Mikis343...Take a look at the pics in my album and you'll see what I'm talking about. Both of my birds have been wearing them for a couple years, and they don't mind at all. If you can find a design like these, you'll be golden.


----------



## Jay3 (May 4, 2008)

Letting them fly free all over the house then of course they would perch in more places, but confining them to one room, and they usually pick out a couple of places they like. Letting them fly all over, anything could happen to them. People have stepped on them, they have gotten out by mistake, hit by doors, etc.


----------



## Michy (Jul 29, 2011)

"Could" is the key word. That's were responsibility comes in. Our children "could" get hit by cars, kidnapped, attacked by dogs, beaten up by their peers, etc. Should we keep them locked in one room as well?


----------



## Jay3 (May 4, 2008)

I think that's a bit different, don't you? Kids are going to go out into the world. Lots of accidents have happened to pet pigeons who had the freedom of the house, including all those things I mentioned. Not a natural environment for pigeons to be flying around in, so there are many things that they could be injured by. Just mentioning them. And it is much easier to make one room safe for them, and to cover things you don't want pooped on.


----------



## Mr. Mackey (Jan 27, 2014)

I got mine from avian fashions. They got great colors


----------



## Raisindust (Apr 8, 2010)

I personally use a small Aviator harness for mine and it works really well. It doesn't have the 'diaper' which I personally hate, and I used to have one on a different pigeon from "pigeonwear" and maybe it was just that bird but he hated it too; the 'diaper' portion unbalances them and he kept trying to lean back to compensate, but would lean too far back and fall over.
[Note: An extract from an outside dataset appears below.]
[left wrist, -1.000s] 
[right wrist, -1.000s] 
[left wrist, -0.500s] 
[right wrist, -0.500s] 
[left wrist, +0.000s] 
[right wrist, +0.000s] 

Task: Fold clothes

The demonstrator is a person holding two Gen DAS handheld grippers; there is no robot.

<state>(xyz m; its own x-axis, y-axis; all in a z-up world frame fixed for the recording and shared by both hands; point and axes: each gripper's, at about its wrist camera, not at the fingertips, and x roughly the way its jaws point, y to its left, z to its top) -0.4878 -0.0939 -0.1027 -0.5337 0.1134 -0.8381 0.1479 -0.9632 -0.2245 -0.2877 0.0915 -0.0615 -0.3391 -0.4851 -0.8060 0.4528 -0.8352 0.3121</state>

I've never had problems with the aviator harness. The bird free-flies in the house ( though he won't move room to room on his own; I carry him ) and the harness is for outdoor and public use only.


----------



## Miayui (Aug 11, 2014)

I got mine from Jing at The Bird Boutique: https://www.facebook.com/BirdDiaper
They come in XSmall for doves, Small for feral/homer/roller, Medium for king, and Large.

Her design is very similar to Bonnie's. It took a while for our little guy to get used to them (balance etc), but now he happily flies around the house with them on. Just make sure they fit well (you can take measurements and send them to Jing if unsure).

I've just ordered another two pairs from her so I have spares around when it's time to do a wash.


----------



## sonic-skywalker (Aug 20, 2014)

Raisindust said:


> I personally use a small Aviator harness for mine and it works really well. It doesn't have the 'diaper' which I personally hate, and I used to have one on a different pigeon from "pigeonwear" and maybe it was just that bird but he hated it too; the 'diaper' portion unbalances them and he kept trying to lean back to compensate, but would lean too far back and fall over.
> 
> I've never had problems with the aviator harness. The bird free-flies in the house ( though he won't move room to room on his own; I carry him ) and the harness is for outdoor and public use only.


Exactly what I've done. My bird used to accompany me around a park before I moved. I did all the walking of course... The Aviator harness works well and is easy to put on and take off, even with a fussy bird. Loves walks once we're on them but getting there is a bit of a different story.


----------